Crude Oil Pinch
dgthe3 @ Sun Apr 10, 2005 8:47 pm
Given enough money, time, and motivation, technology can solve nearly all problems. However, if oil prices jump although we will be highly motivated to seek solutions, money will be in shorter supply, and we will have ever less time to come up with solutions. In fact, we already know what the 'solution' to the problem is, but money and motivation to implement these plans is nearly non-existent.
dgthe3 dgthe3:
$1:
dgthe3 wrote:
Those technologies cannot provide much power for a city . . .
Cities waste an enormous amount of energy
Newer buildings are getting better at efficiency in heating and cooling. in fact, they have to potential to be more efficient than homes, but most generally are not. To reduce the amout of energy wasted by cities requires major city planing changes and requires the rebuilding of much of most cities. I saw somewhere that only about 9% of the energy generated in the US is actually useful energy. nearly 85% is wasted, with the rest going to petrochemicals derived from oil. Half of that wasted energy is unavoidable due to the laws of physics, but the rest can be saved by using efficient lighting, better insulation, using efficient electric motors, etc. It is a similar story in Canada
Getting back to oil...
Well, just a little mini tangent, please.... ^___^
Your standard-issue incandescent light bulbs waste nearly 90% of their energy into heat, meaning that only 10% is actually used to illuminate your reading. You might as well have a heater on!
And yet these light bulbs still riddle every building and street and town and city across the U.S. Guess it's just too tempting to get these in packs of 3 per $1 USD and change....
Imagine how much energy could be saved if as many of those fixtures as practical could be swapped for Compact Fluorescent Lighting, which release very little into heat and light significantly more per watt. Or for that matter, LED lighting which converts over 90% of its energy into light.
And surely something can be done about the heavy cost with enough demand.... '_'
Scape @ Sun Apr 10, 2005 9:38 pm
1964-D-Peace 1964-D-Peace:
My fear is never that the sky will fall, but that someone will MAKE it fall whether I want to or not.

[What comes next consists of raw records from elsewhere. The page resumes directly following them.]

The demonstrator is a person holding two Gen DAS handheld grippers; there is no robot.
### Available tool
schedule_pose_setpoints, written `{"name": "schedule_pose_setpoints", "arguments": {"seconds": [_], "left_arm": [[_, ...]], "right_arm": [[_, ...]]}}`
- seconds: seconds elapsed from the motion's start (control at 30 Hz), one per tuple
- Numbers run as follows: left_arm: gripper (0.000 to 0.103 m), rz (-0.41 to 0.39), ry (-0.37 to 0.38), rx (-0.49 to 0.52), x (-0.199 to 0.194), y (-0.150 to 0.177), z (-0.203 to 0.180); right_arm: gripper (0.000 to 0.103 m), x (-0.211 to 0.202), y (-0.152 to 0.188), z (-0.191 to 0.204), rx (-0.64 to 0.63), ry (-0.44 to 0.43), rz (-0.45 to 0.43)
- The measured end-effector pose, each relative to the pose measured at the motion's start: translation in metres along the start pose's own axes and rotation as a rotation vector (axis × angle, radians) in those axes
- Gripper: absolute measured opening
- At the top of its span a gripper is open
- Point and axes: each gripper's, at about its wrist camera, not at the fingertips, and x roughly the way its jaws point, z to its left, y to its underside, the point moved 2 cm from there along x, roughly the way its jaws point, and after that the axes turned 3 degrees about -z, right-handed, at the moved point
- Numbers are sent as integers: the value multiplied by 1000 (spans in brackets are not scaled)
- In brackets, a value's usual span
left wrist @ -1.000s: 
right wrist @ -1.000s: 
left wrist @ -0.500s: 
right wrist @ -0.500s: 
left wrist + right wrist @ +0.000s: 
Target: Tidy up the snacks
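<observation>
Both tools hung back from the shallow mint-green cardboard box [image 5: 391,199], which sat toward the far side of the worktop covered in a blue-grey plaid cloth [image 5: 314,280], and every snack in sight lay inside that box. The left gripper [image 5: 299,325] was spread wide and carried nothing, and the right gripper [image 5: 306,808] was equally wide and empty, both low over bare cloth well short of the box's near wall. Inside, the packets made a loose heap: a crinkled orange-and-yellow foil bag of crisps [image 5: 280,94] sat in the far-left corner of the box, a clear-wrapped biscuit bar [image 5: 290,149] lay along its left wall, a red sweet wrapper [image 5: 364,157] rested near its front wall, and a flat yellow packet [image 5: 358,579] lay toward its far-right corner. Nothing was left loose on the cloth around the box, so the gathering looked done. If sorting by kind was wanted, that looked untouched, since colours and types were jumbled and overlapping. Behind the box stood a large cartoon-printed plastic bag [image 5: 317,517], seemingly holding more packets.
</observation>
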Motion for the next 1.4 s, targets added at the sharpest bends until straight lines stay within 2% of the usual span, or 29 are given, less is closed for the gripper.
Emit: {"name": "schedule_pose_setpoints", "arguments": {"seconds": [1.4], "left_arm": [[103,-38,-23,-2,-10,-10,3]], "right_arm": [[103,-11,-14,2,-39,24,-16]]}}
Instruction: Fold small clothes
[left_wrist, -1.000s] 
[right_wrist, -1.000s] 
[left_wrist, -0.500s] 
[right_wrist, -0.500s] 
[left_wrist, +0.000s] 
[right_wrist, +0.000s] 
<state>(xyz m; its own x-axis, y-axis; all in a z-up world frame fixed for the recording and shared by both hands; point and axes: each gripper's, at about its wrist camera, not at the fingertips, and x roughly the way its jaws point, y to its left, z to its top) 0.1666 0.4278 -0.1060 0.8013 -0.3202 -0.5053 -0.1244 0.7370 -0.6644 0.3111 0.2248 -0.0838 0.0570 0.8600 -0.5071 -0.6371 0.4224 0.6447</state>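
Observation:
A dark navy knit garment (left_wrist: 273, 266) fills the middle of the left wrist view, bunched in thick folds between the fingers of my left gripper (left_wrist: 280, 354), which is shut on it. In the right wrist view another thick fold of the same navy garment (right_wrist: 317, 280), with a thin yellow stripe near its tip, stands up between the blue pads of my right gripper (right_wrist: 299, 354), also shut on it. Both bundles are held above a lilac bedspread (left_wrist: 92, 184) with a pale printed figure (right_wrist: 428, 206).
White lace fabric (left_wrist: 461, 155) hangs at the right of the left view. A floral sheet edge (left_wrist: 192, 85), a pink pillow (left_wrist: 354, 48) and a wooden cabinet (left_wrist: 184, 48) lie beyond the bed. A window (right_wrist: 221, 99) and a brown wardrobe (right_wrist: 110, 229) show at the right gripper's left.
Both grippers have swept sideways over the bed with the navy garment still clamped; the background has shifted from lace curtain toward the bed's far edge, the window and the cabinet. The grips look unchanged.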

On that theme were a few other books in the original link:
Collapse,
The Collapse of Complex Societies and
Beyond Oil.
Company of Strangers is a good read as well. The point being made is not that the sky is falling but we are all mutually venerable as we are so interdependent on trade. Like it or not what effects Vietnam effects Cambodia that in turn effects China and India that effects Russia and Europe and the US. Domino's all in a chain. Have one collapse the world economy is resilient enough to withstand a downswing but a massive drop off may bring the whole house of cards down.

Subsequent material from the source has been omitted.